▸ **Problem description**:
Every line that contains "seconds" must be located and copied from the data.

__________________________________________________

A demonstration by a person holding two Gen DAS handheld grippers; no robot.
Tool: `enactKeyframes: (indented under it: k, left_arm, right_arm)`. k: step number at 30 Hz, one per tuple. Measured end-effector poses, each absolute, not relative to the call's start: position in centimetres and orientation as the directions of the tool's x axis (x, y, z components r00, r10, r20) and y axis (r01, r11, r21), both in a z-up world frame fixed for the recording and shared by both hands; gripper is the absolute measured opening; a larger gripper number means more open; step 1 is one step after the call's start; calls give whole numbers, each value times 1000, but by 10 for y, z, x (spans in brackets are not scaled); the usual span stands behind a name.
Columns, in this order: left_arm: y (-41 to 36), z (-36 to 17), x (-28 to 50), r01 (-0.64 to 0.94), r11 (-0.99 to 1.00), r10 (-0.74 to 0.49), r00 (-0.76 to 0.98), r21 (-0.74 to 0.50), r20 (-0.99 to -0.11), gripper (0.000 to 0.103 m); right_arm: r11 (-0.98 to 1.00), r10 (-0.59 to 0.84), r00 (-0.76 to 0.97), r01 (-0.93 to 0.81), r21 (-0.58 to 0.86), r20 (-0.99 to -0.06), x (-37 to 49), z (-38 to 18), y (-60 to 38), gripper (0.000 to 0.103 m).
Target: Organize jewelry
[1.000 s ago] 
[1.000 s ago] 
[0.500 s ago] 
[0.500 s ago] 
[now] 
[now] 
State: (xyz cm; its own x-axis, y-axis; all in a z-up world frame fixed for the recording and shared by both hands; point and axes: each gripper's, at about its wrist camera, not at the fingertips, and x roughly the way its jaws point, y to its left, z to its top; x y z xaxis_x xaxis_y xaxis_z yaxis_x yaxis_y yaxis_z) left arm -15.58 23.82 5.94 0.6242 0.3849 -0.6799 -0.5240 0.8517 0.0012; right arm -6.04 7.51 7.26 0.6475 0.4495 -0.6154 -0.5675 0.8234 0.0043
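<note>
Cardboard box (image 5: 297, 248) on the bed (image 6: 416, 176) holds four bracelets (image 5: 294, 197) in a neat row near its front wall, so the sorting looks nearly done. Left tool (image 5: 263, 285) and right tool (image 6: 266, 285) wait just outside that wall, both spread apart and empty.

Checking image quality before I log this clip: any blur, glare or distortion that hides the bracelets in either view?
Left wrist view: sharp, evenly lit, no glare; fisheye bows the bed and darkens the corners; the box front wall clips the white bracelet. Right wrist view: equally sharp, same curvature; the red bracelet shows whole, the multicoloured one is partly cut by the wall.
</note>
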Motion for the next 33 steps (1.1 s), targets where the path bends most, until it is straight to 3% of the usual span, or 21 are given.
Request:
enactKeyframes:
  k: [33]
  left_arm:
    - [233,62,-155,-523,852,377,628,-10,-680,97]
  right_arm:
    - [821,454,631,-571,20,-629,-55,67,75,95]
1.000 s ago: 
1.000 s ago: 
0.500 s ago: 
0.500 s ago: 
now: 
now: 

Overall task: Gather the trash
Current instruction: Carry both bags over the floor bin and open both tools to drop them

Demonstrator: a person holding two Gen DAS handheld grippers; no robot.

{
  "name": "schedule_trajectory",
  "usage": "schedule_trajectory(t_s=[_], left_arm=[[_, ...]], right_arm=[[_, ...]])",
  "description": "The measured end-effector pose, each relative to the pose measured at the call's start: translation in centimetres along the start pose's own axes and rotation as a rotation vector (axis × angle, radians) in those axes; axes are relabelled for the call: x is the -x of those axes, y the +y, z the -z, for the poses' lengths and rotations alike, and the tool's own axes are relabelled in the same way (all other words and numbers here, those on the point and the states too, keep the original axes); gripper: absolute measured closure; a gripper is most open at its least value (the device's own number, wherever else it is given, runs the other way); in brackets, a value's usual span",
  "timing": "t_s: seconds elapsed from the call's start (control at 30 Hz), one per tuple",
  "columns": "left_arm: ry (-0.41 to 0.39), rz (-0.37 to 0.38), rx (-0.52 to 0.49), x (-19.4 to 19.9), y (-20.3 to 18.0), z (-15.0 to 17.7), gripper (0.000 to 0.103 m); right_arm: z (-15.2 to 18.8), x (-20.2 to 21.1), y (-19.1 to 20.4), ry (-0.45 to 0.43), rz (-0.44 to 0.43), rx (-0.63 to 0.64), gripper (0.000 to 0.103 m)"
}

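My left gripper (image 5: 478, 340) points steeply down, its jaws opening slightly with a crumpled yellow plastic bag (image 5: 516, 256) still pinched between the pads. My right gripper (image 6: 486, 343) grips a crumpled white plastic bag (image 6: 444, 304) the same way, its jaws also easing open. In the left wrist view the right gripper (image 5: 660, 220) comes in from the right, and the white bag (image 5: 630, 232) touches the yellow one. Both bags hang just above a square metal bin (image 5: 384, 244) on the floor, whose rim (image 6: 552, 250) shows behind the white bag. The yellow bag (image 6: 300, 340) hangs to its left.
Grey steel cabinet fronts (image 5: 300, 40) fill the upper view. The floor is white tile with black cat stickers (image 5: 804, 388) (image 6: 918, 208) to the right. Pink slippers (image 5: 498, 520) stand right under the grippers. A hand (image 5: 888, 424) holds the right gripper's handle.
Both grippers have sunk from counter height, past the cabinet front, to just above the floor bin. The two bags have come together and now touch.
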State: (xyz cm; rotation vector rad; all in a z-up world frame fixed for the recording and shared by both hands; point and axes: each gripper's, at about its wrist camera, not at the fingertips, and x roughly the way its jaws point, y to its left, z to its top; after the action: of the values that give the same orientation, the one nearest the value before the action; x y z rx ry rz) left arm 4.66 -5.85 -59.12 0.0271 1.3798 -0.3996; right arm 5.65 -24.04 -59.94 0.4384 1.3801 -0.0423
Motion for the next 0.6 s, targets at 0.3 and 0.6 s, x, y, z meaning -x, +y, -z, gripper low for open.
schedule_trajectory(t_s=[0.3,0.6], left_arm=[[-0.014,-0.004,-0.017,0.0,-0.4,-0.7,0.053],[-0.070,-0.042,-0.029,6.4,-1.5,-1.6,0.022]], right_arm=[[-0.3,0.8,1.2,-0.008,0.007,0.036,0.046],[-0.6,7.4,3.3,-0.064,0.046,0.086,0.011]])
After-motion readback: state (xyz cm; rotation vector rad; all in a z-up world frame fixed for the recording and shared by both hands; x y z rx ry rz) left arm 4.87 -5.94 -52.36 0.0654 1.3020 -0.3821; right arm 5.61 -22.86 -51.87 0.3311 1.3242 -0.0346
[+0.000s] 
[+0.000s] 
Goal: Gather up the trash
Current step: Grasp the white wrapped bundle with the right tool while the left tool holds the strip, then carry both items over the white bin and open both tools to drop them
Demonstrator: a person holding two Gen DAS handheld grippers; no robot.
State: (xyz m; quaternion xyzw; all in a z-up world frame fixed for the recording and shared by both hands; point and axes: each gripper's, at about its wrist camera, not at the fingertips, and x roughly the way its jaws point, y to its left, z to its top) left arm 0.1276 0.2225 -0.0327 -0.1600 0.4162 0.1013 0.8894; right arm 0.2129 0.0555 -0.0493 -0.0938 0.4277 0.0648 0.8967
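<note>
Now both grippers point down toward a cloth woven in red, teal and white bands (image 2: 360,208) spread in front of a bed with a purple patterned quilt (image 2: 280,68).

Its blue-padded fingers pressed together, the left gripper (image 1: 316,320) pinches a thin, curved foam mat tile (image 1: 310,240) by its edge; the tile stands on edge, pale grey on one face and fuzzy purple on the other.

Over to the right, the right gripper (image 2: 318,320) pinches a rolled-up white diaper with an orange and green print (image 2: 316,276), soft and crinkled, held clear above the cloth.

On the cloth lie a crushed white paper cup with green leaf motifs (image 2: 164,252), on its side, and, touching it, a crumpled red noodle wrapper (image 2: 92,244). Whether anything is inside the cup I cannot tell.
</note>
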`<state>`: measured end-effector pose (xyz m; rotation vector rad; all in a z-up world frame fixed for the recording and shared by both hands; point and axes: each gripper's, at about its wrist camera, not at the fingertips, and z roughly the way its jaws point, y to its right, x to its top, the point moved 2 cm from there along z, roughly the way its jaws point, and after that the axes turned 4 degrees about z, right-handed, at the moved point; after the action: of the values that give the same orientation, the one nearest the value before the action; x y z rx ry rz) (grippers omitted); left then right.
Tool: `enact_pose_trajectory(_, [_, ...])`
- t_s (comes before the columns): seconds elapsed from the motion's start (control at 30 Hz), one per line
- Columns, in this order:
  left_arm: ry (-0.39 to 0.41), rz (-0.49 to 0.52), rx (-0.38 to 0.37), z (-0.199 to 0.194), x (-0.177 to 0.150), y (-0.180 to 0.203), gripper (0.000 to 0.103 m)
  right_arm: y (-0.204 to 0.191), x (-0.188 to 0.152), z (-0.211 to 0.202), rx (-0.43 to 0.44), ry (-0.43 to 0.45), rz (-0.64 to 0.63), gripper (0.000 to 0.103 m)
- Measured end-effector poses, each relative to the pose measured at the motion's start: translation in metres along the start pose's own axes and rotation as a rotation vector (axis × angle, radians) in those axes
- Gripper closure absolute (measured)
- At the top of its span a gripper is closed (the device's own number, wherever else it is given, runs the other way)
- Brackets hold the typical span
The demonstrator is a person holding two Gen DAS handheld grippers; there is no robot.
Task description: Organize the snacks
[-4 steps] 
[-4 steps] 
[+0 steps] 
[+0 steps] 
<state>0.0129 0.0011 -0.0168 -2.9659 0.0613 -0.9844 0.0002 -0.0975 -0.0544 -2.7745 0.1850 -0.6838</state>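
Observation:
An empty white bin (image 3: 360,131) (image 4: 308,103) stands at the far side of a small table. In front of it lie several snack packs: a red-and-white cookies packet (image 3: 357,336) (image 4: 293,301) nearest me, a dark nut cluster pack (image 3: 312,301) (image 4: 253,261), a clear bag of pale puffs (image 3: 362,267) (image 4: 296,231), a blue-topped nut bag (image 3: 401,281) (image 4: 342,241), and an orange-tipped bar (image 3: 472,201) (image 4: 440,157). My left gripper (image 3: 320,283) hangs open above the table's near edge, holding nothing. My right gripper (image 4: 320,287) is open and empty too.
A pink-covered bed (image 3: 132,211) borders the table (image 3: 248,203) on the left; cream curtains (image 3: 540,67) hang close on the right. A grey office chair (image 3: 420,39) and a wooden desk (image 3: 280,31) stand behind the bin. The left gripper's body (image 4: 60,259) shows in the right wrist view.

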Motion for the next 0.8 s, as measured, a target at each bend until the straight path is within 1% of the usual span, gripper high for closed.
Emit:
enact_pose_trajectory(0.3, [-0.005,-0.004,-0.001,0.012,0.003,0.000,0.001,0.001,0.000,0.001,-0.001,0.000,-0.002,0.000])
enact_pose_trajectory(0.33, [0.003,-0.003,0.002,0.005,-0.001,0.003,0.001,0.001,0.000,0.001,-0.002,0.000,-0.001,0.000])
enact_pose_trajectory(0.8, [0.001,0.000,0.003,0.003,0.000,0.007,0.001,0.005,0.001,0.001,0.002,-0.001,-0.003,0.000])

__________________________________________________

▸ **Response area**:
  "timing": "t_s: seconds elapsed from the call's start (control at 30 Hz), one per tuple",
- t_s (comes before the columns): seconds elapsed from the motion's start (control at 30 Hz), one per line

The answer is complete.